アズマロルヴァケル

ハローグッバイのアズマロルヴァケルのレビュー・感想・評価

ハローグッバイ(2016年製作の映画)
3.8
映画ファン必見の青春映画

両親が共働きということもあり、学級委員長でありながらも友達があまりおらず
寂しさを補うように100均で万引きを常習する葵。元カレで友人の瞳の彼氏尊と関係を持ったことで生理が来なくなり…
妊娠をしているのではと悩みを抱えつつも友人や元カレと本音をぶつけ合うことはないはづき。ある日、学校の帰りに葵は認知症のおばあちゃん悦子とぶつかってしまう。偶然にもはづきはその光景を見たのではづきも葵と合流し、道に迷っているであろう悦子にどこに行くはずだったか案内することにした。当初、悦子は銀行に行くのかと思われたが認知症であったこともあり、暗証番号は覚えていなかった。結局、3人は悦子とファストフード店に行ったりゲームセンターに行ったりするなかで、悦子が本当は初恋の人にラブレターを渡そうと道に迷っていたのでないかと葵は思うのであった。


萩原みのりさんと久保田紗友さんに関しては私自身テレビドラマで見掛けることもあったので知っていたのですが、ダブル主演ながら隠れた良作に近いかなぁと思いましたよ。

青春映画というジャンルには入るものの「友達」「友情」といった簡単そうで難しそうなテーマを80分に押さえていて、若干ホラー要素もありつつも感動させられる描写や微笑ましいラストを含めて普段関わらない二人の交流を上手く描いていた映画だと思います。
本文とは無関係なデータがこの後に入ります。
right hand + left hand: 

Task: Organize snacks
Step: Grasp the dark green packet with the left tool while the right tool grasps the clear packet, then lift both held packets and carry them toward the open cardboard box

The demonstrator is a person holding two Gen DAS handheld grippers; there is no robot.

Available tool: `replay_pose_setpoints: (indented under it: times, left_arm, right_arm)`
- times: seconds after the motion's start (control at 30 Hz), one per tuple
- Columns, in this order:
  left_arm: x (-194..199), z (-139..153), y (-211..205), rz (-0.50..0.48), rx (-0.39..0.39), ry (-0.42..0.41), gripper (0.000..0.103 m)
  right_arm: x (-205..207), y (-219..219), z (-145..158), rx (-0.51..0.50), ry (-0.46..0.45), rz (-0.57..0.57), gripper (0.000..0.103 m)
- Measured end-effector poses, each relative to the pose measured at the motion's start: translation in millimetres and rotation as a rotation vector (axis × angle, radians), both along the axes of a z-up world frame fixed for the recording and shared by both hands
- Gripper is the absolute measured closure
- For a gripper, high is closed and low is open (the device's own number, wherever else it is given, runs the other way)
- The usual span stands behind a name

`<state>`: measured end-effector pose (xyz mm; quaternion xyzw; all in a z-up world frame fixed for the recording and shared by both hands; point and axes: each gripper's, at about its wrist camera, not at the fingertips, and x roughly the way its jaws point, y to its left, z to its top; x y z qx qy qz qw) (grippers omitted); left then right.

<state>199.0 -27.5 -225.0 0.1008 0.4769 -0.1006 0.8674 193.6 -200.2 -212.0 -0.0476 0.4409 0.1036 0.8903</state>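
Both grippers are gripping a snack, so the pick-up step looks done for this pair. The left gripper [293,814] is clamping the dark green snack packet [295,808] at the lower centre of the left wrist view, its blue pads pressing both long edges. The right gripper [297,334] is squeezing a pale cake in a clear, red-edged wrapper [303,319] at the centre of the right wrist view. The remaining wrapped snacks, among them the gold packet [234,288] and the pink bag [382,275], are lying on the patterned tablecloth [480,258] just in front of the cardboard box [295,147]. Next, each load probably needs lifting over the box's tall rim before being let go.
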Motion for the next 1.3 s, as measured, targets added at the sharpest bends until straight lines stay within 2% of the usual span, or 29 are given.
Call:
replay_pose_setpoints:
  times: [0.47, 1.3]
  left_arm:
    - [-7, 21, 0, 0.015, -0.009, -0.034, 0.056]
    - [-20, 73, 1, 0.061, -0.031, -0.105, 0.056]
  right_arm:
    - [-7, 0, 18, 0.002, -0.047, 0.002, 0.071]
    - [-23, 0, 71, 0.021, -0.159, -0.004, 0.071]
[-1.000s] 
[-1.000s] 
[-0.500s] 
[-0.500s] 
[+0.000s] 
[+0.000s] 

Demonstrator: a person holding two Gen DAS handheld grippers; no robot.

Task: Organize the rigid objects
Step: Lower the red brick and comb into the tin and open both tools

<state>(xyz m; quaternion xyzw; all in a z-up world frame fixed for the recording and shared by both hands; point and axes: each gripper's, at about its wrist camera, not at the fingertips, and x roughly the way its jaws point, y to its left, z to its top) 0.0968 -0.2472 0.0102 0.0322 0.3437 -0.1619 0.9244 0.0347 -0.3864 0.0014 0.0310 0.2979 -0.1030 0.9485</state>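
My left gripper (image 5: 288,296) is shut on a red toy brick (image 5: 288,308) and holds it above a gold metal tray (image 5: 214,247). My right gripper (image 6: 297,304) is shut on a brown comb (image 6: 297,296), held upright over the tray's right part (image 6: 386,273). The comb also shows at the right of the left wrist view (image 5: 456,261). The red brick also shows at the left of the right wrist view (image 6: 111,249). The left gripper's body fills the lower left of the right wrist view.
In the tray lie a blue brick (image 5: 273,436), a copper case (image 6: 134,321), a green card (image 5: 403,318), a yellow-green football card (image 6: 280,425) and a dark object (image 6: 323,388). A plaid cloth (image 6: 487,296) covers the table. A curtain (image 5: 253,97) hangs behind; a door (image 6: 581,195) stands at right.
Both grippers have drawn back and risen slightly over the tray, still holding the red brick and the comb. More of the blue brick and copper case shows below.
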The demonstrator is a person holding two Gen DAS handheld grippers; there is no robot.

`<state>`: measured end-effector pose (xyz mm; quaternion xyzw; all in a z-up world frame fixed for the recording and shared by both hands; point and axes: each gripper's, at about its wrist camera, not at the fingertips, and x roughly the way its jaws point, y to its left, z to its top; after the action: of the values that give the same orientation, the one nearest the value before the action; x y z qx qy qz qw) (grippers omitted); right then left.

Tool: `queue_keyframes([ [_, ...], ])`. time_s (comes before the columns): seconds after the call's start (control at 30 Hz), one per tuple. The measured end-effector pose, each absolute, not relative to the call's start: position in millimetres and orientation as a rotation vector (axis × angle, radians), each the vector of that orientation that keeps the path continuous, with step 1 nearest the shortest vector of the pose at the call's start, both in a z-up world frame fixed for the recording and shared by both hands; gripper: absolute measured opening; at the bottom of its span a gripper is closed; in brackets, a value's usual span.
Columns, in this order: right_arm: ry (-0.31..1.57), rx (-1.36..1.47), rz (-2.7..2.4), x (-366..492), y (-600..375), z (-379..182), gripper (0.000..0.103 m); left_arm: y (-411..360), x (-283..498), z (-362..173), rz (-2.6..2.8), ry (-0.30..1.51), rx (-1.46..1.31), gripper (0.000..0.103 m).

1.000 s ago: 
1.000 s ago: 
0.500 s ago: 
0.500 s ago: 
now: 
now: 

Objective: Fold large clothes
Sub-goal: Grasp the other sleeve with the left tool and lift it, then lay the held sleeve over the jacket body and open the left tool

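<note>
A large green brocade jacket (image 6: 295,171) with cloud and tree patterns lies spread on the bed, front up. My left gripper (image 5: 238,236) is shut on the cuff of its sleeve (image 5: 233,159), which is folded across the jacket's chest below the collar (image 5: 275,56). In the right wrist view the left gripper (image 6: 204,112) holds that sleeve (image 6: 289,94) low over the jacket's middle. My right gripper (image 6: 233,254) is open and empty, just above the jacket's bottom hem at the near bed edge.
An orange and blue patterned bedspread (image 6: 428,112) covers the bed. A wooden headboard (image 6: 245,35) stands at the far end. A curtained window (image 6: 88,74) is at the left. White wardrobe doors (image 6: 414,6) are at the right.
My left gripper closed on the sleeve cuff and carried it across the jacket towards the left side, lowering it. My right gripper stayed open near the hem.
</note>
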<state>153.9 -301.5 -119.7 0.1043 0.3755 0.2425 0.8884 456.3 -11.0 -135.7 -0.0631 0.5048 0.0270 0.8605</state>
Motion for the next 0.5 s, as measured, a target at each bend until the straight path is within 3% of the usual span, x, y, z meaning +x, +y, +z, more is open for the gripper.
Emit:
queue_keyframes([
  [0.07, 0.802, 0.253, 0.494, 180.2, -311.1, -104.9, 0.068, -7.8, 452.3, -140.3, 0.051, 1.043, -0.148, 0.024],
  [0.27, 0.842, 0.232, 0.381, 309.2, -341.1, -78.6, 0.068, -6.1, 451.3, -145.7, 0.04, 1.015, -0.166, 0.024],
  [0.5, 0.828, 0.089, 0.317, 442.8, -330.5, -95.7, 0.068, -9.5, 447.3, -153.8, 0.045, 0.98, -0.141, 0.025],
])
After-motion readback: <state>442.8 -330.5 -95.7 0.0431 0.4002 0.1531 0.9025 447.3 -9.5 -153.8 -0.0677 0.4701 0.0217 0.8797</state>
私としては強いて言えば友達をあまり作らない人間なので寂しさを埋めるために他人には打ち明けにくいことをしがちな人間ではあり、でもちょっとははづきのように群れで行動する人たちの輪に入りたいなぁなんて思ってしまうのですが、
ちょっとこの映画で怖いのははづきが妊娠検査薬で陰性だと分かり、元カレや友人たちにLINEで返信が山のようにかかるのですが、演出を抑えつつもまるでACJAPANの広告を彷彿とさせるような演出でゾッとはさせられ、結局岡本夏美らは一体本心では何考えてたんだろうかと……。そう思うと、やはり友人がいない方が楽だなぁと考えざるを得ないシーンでした。

短期間の撮影ということもあってか、時間は短いものの役者陣の演技はよく、特にもたいまさこさんや木野花さんといったベテランの演技には助けられているところもありつつも、主演二人が中盤で葵の家で衝突する様や陰性だと分かってホッとするシーンなんかはとても印象に残る演技でした。

ちょっと悦子さんの過去の話はちょっと察しないと分からなかったりするところもあるし、結局はづきはあの何考えてるのか分からないし上辺だけの付き合いのような友人や元カレと高校を共にするのか……とちょっとモヤモヤ感はありつつもラストはちょっとではあるものの当たり前ではあるかもしれませんが葵とはづきが高校で挨拶する光景を浮かべてならない……そんなホッコリとさせられるものの友情が何なのかを考えさせられる良作でした。